Sunday, September 25, 2011

The essential nature of 8th graders

I was responding to another teacher who asked about my teaching awards and about working with 8th graders. By the time I was done writing my message, I realized it was a blog posting...

I taught in Walla Walla, WA and won the state Excellence in Education award and then won the national Milken Award. That was a life-changing time in many, many ways. But... the way I won the awards was using the following philosophies, maybe they will help you. First of all, even Socrates complained about 14 year olds and how they wouldn't listen etc. I realized if they hadn't changed in a couple thousand years then I wasn't going to change the essential nature of 14 year olds. So instead of trying to change who they were, I changed the way I taught to match their personalities. At 14 they

  • can't do anything alone. Everything, even going for a drink of water, requires at least one buddy.
  • need to sprawl. Their bodies are growing so fast and the hormones are going up and down constantly they just really cannot sit in a desk for extended periods.
  • know everything and adults know nothing. When my daughter informed me that I was brushing my teeth wrong (according to her, not according to the dentist) I really got a lesson in knowing "nothing."
  • believe they are adults. Period. They do.
  • have to know why they need to know something.
So I created a whole curriculum which required them to work in partners or groups for nearly everything. We did stuff big, like poster paper on the floor instead of notebook paper on a desk. I played dumb (because I am an adult and I know nothing) and let them teach me everything. Everything!

And for the last two points keep in mind that I taught the most ancient of ancient history. To be honest I don't think I ever learned about Babylonia or Mesopotamia so I really had to sit in their seats and think how this could be relevant. I used to sit in their seats metaphorically a lot and think why should I care about... If I couldn't picture the teacher convincing me I should care then I knew they would be lost.

So my curriculum was Lehmann Enterprises. I "hired" them as unpaid interns (remember they think they are adults) the first day of school and all of the content was taught through work-based products. They created advertising, did live news shoots (which they had to script), made travel brochures, ran an election in which the whole school voted about Sparta or Athens... The content was embedded in what was being advertised, or being shown on the news, or what was in the travel brochures etc.

When your history students are sneaking out of other peoples classes to advertise for Sparta so the 6th graders would vote for Sparta and not Athens; when 8th graders are hurrying down the hall and saying "Can we start before the bell rings?" when they still as adults talk about Sparta vs. Athens, or false Buddha images, or their Century 21 BC ad... You know you created something compelling for them.

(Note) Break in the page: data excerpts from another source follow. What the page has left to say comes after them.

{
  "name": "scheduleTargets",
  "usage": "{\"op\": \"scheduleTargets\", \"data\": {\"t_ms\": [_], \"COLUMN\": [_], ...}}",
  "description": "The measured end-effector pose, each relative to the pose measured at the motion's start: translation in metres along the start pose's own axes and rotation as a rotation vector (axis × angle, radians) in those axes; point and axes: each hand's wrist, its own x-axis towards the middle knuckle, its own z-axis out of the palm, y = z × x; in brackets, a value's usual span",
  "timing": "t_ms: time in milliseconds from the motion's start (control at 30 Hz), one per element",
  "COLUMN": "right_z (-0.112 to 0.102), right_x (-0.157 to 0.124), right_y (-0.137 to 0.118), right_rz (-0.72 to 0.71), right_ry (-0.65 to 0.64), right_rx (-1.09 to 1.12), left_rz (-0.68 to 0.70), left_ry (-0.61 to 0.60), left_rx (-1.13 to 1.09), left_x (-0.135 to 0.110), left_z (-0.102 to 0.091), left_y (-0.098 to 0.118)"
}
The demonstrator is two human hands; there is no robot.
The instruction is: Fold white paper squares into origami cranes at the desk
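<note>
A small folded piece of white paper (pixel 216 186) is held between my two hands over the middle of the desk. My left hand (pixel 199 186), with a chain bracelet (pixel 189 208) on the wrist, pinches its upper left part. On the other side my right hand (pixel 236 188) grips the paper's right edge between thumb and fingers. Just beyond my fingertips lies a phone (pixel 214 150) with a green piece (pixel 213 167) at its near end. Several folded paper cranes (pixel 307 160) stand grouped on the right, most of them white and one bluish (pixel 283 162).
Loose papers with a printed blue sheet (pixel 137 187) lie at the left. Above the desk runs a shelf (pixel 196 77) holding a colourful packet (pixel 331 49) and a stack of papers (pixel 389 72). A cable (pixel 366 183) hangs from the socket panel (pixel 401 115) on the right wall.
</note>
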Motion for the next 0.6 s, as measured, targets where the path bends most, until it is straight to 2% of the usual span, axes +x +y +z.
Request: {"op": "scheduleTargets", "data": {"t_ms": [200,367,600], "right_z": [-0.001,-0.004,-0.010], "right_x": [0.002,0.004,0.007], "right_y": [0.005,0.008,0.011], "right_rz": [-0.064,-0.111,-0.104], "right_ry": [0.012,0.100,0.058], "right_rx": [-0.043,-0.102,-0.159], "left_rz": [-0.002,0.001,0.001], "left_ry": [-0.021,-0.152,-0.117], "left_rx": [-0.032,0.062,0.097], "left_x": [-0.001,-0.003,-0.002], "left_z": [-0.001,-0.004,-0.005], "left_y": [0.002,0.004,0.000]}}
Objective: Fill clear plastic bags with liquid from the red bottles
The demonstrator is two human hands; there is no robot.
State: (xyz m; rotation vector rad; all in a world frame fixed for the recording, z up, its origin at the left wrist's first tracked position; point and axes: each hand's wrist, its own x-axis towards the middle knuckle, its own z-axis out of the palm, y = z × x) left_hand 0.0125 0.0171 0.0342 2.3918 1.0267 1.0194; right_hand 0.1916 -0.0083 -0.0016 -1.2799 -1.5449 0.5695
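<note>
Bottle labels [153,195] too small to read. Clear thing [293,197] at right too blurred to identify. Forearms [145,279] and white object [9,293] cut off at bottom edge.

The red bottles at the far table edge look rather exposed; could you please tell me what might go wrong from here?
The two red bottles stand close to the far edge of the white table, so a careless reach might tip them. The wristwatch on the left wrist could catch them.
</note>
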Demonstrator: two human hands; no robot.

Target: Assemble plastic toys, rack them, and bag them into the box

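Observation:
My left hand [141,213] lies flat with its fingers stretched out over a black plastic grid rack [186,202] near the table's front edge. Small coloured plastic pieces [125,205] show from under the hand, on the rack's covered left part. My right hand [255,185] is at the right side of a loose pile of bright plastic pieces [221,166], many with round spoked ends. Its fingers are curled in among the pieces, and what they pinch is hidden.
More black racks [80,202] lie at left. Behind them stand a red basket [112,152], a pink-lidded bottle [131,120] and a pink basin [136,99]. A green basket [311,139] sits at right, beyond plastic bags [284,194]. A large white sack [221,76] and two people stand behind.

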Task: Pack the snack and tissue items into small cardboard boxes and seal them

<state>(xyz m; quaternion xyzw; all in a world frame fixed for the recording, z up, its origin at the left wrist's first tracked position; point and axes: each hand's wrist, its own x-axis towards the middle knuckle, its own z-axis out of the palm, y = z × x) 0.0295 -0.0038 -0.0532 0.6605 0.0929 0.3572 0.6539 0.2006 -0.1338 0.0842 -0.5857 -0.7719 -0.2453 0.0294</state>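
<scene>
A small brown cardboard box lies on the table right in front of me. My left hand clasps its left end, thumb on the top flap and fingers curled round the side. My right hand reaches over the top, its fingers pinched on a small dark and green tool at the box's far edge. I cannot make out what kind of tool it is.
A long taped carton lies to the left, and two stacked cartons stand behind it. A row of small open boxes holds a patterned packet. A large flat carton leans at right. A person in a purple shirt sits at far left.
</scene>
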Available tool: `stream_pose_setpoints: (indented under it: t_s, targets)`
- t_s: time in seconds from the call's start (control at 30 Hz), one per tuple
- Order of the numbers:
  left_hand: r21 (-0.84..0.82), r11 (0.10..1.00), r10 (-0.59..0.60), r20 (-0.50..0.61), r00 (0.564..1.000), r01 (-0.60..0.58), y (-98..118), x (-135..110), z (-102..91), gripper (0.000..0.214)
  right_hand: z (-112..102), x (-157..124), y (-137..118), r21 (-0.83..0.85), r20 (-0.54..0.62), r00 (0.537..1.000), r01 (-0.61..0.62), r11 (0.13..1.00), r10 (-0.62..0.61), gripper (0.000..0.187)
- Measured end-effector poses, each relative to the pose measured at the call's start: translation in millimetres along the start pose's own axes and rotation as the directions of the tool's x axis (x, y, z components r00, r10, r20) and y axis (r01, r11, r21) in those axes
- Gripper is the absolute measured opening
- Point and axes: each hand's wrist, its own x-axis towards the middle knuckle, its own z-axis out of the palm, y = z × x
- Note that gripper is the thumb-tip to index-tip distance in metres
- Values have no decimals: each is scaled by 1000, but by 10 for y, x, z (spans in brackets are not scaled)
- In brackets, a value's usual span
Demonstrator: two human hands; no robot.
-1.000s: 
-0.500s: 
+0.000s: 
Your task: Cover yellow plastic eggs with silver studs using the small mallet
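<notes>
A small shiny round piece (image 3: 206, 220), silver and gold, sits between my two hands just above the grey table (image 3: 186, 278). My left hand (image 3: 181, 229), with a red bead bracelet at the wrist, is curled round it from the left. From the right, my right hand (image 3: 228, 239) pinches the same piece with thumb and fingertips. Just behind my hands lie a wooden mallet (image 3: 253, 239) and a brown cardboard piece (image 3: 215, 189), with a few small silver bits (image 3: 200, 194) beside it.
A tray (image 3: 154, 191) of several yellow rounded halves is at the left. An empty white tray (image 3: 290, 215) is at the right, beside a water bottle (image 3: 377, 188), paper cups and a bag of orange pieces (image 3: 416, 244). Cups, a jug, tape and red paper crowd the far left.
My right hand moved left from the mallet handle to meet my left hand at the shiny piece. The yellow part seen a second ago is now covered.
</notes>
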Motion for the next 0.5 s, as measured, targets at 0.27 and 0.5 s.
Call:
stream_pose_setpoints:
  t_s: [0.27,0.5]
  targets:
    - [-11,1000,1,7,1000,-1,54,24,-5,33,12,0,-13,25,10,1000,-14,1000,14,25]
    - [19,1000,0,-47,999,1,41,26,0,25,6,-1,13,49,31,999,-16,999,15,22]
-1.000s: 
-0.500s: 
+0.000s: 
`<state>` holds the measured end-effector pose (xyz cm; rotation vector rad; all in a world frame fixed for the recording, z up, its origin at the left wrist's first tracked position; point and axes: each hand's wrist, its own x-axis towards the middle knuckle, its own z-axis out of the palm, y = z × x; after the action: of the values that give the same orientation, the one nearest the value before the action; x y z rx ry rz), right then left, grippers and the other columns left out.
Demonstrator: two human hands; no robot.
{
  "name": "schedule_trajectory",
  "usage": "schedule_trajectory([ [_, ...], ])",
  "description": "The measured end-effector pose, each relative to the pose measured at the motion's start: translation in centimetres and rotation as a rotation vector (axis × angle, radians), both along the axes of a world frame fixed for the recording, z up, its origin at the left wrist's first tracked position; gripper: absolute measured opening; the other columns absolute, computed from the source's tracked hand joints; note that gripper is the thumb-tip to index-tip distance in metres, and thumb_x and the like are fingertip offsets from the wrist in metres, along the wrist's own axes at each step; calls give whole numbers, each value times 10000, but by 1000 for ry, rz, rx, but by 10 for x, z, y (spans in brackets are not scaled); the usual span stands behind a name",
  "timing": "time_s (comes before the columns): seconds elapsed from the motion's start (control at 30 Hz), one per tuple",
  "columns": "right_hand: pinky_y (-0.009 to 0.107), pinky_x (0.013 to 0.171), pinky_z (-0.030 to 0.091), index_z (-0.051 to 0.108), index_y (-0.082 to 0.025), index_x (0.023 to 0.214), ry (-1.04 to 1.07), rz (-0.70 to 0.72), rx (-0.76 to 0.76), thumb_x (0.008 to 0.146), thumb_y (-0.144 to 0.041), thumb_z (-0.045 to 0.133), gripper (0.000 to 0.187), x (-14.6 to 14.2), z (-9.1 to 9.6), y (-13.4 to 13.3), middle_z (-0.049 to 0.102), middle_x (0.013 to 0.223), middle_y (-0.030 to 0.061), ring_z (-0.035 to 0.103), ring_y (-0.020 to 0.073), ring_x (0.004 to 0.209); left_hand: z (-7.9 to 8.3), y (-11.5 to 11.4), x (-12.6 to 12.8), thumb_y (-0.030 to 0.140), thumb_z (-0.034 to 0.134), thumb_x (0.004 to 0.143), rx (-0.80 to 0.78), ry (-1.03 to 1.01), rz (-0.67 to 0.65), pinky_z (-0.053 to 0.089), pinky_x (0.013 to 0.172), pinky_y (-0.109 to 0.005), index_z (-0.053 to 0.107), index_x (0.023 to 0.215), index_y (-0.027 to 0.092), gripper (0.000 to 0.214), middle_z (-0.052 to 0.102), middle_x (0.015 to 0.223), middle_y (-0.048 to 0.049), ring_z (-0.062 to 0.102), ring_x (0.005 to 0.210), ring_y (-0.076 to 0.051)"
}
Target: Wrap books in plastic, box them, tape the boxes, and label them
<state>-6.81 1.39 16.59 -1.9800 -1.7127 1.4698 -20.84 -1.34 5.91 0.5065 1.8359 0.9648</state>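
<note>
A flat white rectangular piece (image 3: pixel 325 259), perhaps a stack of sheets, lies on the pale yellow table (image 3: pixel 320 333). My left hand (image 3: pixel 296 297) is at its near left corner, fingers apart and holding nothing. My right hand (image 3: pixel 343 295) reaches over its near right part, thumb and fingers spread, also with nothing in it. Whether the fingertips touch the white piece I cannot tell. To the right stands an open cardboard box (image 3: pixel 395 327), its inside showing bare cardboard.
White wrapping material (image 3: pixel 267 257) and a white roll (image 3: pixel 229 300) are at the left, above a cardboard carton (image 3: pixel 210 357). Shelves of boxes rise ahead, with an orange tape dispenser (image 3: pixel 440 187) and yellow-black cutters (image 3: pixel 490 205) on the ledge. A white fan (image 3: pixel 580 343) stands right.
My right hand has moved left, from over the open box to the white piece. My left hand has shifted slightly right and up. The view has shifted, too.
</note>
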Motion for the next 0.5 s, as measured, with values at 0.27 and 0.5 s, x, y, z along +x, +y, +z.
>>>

And talk about learning, and unintended lessons Wow!

They learned the history and didn't even know they were learning it... Which is why the whole "teach to the test" movement of the last 10 years has made me crazy. If you make learning really interesting and compelling they will learn everything they need for the dumb test and a lot, lot more. Instead we are making school so incredibly boring that they hate learning. And... they do worse on the tests! Makes me crazy, crazy, crazy!!

Whew! That's a lot! But you asked so I got on my soapbox. The main thing to remember is you are not going to change the essential nature of 14 year olds. They are who they are.

1 comment:

  1. Too true. Everything. I remember to this day that at 14 I thought that I was the smartest, coolest and best person in the world, especially next to adults. It is with utter sense of dread that I await my own children turning 14! Luckily I still have a few more years!